When doing my talk to EuroPython 2015, I was demoing it that, and indeed, what a break through. The circumstances under which it is done are still far too limited though. Essentially that ability is there, but will not normally be noticable yet due to other optimization, e.g. functions are most often module variables and not local to the using function.

More code generation improvements will be needed to be able to inline functions that might raise an exception. Also the "cost" of inlining a function is also very much an unsolved issue. It will become the focus again, once the SSA use as indicated above expands to module variables, as then inlining other things than local functions will be possible too.

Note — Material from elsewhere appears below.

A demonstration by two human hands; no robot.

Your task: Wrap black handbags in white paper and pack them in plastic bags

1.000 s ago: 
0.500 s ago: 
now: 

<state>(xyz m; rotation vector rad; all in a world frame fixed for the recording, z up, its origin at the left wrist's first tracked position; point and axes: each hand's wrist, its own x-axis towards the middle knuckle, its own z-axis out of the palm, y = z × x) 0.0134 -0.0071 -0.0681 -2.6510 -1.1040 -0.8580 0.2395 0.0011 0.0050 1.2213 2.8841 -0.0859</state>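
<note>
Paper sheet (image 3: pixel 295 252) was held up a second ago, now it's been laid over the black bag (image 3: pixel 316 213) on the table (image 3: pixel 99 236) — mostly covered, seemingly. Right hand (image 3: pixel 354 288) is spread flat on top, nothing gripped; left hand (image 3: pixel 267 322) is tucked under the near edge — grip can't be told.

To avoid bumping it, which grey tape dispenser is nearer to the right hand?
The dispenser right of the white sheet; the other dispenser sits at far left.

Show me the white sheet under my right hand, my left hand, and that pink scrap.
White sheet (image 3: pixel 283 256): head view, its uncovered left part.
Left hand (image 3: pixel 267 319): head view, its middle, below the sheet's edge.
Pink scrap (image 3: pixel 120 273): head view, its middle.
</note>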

So there is a lot of things to do for this to really make a difference to your programs. But it's still great to have that part solved so far.


Parameter Parsing

Recent releases have replaced some of the oldest code of Nuitka, the one that generated special argument parsing for each function individually, now replaced with generic code, that surprisingly is often even faster, although quick entry points were tough to beat.

That gives the C backend compiler a much easier time. Previously 3 C functions were created per Python level function, two of which could get really big with many arguments, and these are no more.

Variable Error Messages

Something similar was going on with variable error messages. Each had their exception value pre-computed and created at module load time. Most of these are of course unused. This has been replaced with code that generates it on the fly, resulting in a lot less constants code.

Code Objects

And another thing was to look after code objects, of which there often were two for each Python level function. The one used or the frame during run time and the one used in the function object, differered often, sometimes by small things like flags or local variable names.

That of course was just the result of not passing that along, but created cached objects with hopefully the same options, but that not being true.

Resolving that, and sharing the code object used for creation and then the frame is gives less complex C code too.


The scalability of Nuitka also depends much on generated code size. With the optimization become more clever, less code is generated, and that trend will continue as more structural optimization are applied.

Every time e.g. an exception is identified to not happen, this removes the corresponding error exits from the C code, which then makes it easier for the C compiler. Also more specialized code as we now have or dictionaries, is often less complex to it.


Important things have happened here. Full compatibility mode is planned to not be the default anymore in upcoming releases, but that will only mean to not be stupid compatible, but to e.g. have more complete error messages than CPython, more correct line numbers, or for version differences, the best Python version behaviour.

The stable release has full support for Python 3.5, including the new async and await functions. So recent releases can pronounce it as fully supported which was quite a feat.

I am not sure, if you can fully appreciate the catch up game needed to play here. CPython clearly implements a lot of features, that I have to emulate too. That's going to repeat for every major release.

The good news is that the function type of Nuitka is now specialized to the generators and classes, and that was a massive cleanup of its core that was due anyway. The generators have no more their own function creation stuff and that has been helpful with a lot of other stuff.

Another focus driven from Python3, is to get ahead with type shape tracing and type inference of dicionary, and value tracing. To fully support Python3 classes, we need to work on something that is a dictionary a-like, and that will only ever be efficient if we have that. Good news is that the next release is making progress there too.


Graphs and Benchmarks

I also presented this weak point to EuroPython 2015 and my plan on how to resolve it. Unfortunately, nothing really happened here. My plan is still to use what the PyPy people have developed as vmprof.

So that is not progressing, and I could need help with that definitely. Get in contact if you think you can.


The standalone mode of Nuitka was pretty good, and continued to improve further, but I don't care much.

Other Stuff

EuroPython 2015

This was a blast. Meeting people who knew Nuitka but not me was a regular occurrence. And many people well appreciate my work. It felt much different than the years before.

I was able to present Nuitka's function in-lining indeed there, and this high goal that I set myself, quite impressed people.

Also I made many new contacts, largely with the scientific community. I hope to find work with data scientists in the coming years. More amd more it looks like my day job should be closer to Nuitka and my expertise in Python.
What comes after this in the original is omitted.